Ook in Grimbergen waren er een aantal witloofboeren : Johannnes Brouwers en Jef Rinckhout in de Noodbeekstraat, Gust De Kempeneer in de Bieststraat, Jan Mertens en zoon Louis in de Abdijstraat, Pierre Mertens en zoon Dirk aan de Roostbaan, Guillaume Van der Borght op de Groeneweg en de families Van Moer in de Poddegemstraat en Spriet. Verder Emiel Van Rode en Marcel Buelens te Beigem, en ook in Humbeek werd er witloof geteeld. In 2001 telde Vlaanderen 655 telers, waarvan de helft in Vlaams-Brabant, 140 in Oost-Vlaanderen en 149 in West-Vlaanderen.

Serge Demol

Bron: Imbel-cahier 1986, Prof.
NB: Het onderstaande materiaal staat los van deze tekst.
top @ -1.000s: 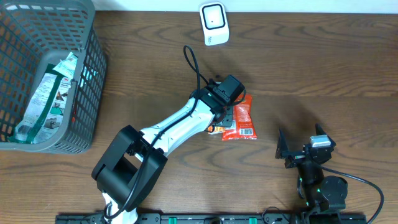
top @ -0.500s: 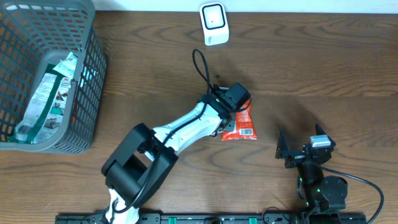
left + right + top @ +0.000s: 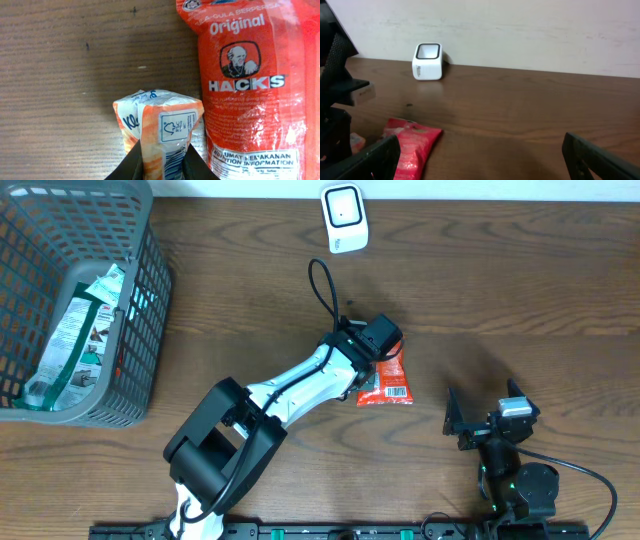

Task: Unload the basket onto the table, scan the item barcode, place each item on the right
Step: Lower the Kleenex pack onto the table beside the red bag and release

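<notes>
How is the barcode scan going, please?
Left hand shut on packet. Right hand open. Hacks bag beside packet. Nothing between packet and scanner.

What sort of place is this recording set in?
Probably a mock shop checkout on a lab bench: a white scanner at the far edge of the table, a grey basket holding packaged goods, and a red sweets bag beside the packet in the left gripper.

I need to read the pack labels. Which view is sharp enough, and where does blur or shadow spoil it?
Left wrist: red pack print crisp; small pack barcode cut by the frame edge. Overhead: labels too small, left arm covers part. Right wrist: red pack dim, soft; scanner lettering blurred.
</notes>
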You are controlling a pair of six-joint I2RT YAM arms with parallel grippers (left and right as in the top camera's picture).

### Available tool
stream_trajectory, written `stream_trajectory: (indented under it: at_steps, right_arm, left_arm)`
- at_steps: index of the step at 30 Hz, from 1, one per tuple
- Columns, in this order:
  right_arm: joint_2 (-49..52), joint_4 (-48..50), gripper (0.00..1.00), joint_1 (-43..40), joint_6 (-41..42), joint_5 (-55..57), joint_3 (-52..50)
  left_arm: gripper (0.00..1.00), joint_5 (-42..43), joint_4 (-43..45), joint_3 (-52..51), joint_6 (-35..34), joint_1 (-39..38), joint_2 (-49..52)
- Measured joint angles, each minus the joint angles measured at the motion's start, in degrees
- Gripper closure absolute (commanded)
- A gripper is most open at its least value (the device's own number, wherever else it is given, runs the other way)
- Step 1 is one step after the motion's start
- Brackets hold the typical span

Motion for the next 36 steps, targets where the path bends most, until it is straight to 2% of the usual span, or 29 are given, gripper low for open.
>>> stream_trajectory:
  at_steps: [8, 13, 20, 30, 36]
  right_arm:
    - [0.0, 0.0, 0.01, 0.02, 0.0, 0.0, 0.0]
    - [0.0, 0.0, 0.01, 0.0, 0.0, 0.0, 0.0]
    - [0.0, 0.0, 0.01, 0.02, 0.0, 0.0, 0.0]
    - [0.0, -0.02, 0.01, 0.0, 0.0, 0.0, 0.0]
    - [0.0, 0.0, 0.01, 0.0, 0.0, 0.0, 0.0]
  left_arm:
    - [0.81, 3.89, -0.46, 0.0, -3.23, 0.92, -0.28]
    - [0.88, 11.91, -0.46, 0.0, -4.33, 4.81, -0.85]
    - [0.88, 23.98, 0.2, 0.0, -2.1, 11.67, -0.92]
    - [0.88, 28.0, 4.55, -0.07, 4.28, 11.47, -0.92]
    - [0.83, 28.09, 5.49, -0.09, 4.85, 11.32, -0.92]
Henri Vannoppen en Jos Omblets.

Culinair:

Bitterzoete smaak, vooral bij traditionele kweek een typische knapperigheid, door de fijne bladstructuur. Witloof bestaat uit meer dan 90% water en dus weinig calorieën, licht verteerbaar, met belangrijke voedingsvezels, vol mineralen, vitamine C en B9. Wordt vooral gestoofd opgediend verpakt in rolletjes ham. In het restaurant ’t Stoveke te Strombeek-Bever serveert chef-kok Daniël Antuna witloof met een trio van ganzenlever. ( mousse, carpaccio en gebakken) . Deze wordt gekruid met muskaatnoot, zout en peper, en met een scheut Grimbergen gestoofd. Hierbij pompoenpitten in olijfolie gebakken. Het witloof wordt geserveerd met een coulis van lava (kruid), balsamico, limoenolie, zoetzure sesamolie en fijne grannyappelcompote. Adres: Jetsestraat 52 te Strombeek. Er is een wiitloofmuseum te Kampenhout waar ook het witloofpad, een streek- en natuurwandeling langs oude en moderne witloofhoeven en historische bezienswaardigheden.